What is being asked:
Every line below is to be copied exactly, with the pictures left out.

-- Data section follows --

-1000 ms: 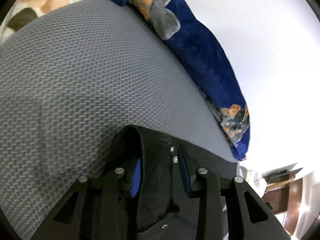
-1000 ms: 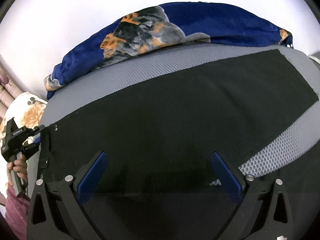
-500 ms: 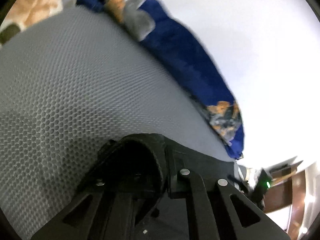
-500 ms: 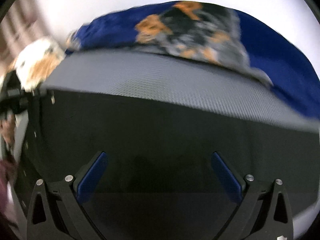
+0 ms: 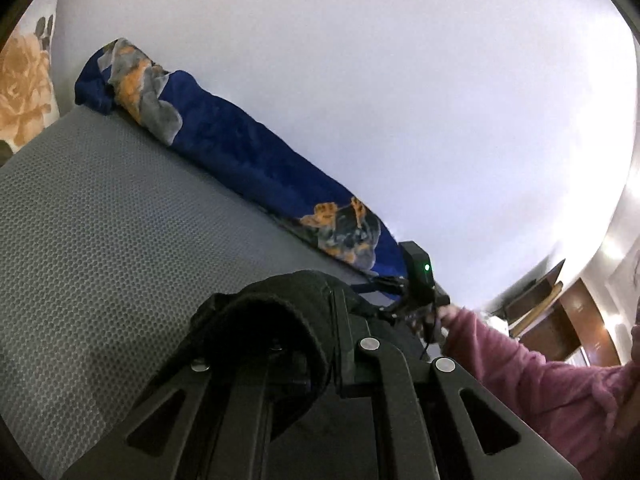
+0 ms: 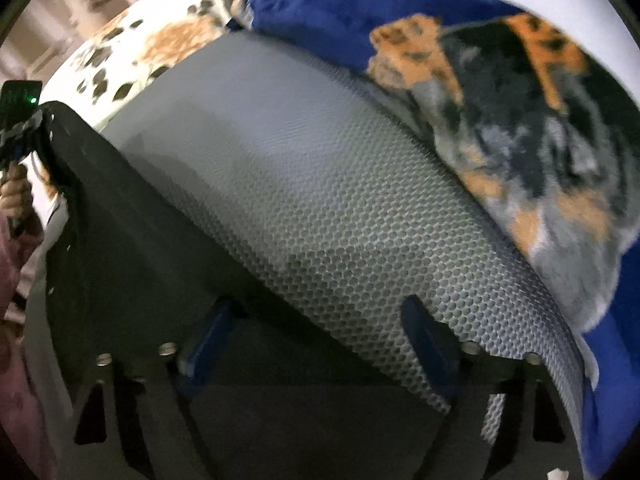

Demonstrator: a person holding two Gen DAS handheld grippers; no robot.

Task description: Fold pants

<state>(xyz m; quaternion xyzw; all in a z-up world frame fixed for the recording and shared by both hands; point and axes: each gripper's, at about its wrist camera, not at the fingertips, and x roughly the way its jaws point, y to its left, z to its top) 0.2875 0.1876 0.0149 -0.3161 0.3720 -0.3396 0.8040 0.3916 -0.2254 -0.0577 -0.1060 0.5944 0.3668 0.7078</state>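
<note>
The black pants [image 6: 132, 264] lie on the grey honeycomb mat [image 6: 320, 208]. My left gripper [image 5: 316, 344] is shut on the pants' waistband [image 5: 276, 312], which bunches over its fingers and hides the pads. My right gripper [image 6: 320, 344] is open, its blue pads [image 6: 208, 340] wide apart, low over the pants' edge where black cloth meets the mat. The left gripper also shows in the right wrist view [image 6: 20, 120], lifting the pants' far corner. The right gripper shows in the left wrist view [image 5: 420, 284], held by a hand in a pink sleeve.
A blue blanket with an orange and grey print [image 5: 240, 152] lies along the mat's far edge against a white wall [image 5: 400, 80]. A floral pillow [image 6: 152, 48] sits at one end. Wooden furniture [image 5: 560, 320] stands at the right.
My left gripper closed on the waistband and lifted it off the mat. My right gripper swung toward the pants' edge, staying open; its view now tilts across the mat.
</note>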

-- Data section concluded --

Response for this exercise:
-1000 ms: 
-1000 ms: 
-500 ms: 
-500 ms: 
+0 ms: 
+0 ms: 

Demonstrator: a person holding two Gen DAS handheld grippers; no robot.

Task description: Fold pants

<state>(xyz m; quaternion xyzw; all in a z-up world frame fixed for the recording and shared by both hands; point and axes: each gripper's, at about its wrist camera, not at the fingertips, and x roughly the way its jaws point, y to its left, z to its top) 0.2875 0.1876 0.0149 -0.3161 0.3720 -0.3396 0.8040 0.3916 -0.2254 -0.0577 -0.1060 0.5944 0.3668 0.7078</state>
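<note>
The black pants [image 6: 132, 264] lie on the grey honeycomb mat [image 6: 320, 208]. My left gripper [image 5: 316, 344] is shut on the pants' waistband [image 5: 276, 312], which bunches over its fingers and hides the pads. My right gripper [image 6: 320, 344] is open, its blue pads [image 6: 208, 340] wide apart, low over the pants' edge where black cloth meets the mat. The left gripper also shows in the right wrist view [image 6: 20, 120], lifting the pants' far corner. The right gripper shows in the left wrist view [image 5: 420, 284], held by a hand in a pink sleeve.
A blue blanket with an orange and grey print [image 5: 240, 152] lies along the mat's far edge against a white wall [image 5: 400, 80]. A floral pillow [image 6: 152, 48] sits at one end. Wooden furniture [image 5: 560, 320] stands at the right.
My left gripper closed on the waistband and lifted it off the mat. My right gripper swung toward the pants' edge, staying open; its view now tilts across the mat.
</note>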

This exercise is now finished, and nothing remains to add.